WHAT IS NEEDED » Reproduce each line from the first in the data through the line that contains "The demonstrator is" exactly; give nothing else.
****************
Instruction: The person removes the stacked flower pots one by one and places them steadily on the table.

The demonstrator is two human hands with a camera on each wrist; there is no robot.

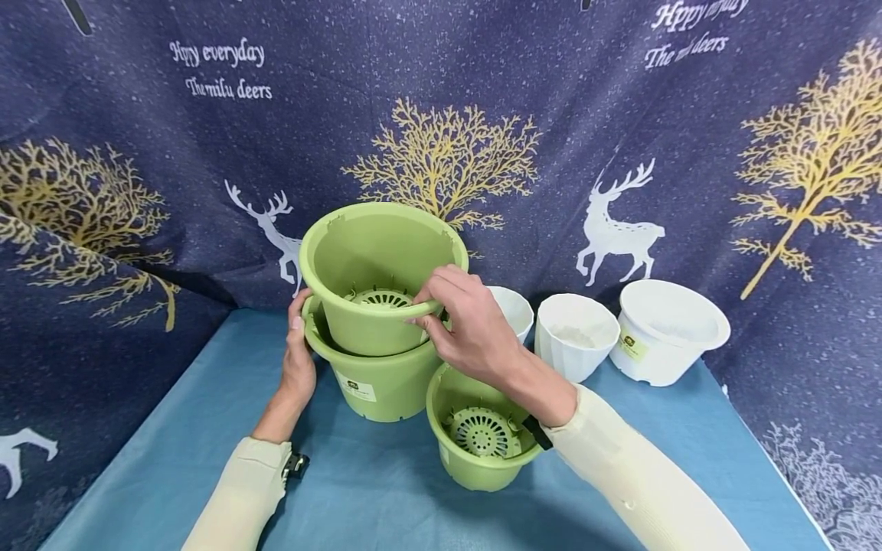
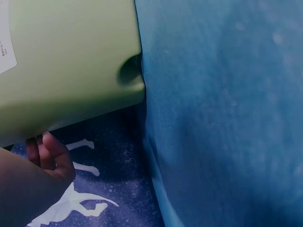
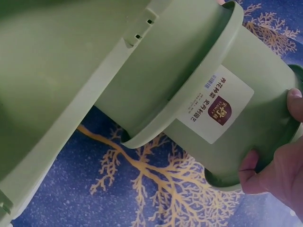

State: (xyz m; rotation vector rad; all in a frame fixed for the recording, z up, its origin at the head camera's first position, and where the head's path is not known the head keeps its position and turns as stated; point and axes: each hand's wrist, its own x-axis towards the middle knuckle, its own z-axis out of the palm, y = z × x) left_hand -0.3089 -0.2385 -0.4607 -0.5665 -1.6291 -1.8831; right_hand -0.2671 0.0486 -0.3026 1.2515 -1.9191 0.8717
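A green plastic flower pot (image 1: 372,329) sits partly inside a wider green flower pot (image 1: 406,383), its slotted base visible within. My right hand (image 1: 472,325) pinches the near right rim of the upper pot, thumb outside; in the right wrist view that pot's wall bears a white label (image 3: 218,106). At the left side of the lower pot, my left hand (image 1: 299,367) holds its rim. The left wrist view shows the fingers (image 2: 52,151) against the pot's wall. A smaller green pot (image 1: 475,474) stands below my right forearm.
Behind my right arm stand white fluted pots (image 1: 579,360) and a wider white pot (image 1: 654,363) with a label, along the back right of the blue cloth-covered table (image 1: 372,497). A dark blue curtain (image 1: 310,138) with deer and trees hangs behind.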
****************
COMPLETED TASK »
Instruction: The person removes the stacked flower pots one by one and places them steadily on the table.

The demonstrator is two human hands with a camera on each wrist; there is no robot.

That wraps up the answer.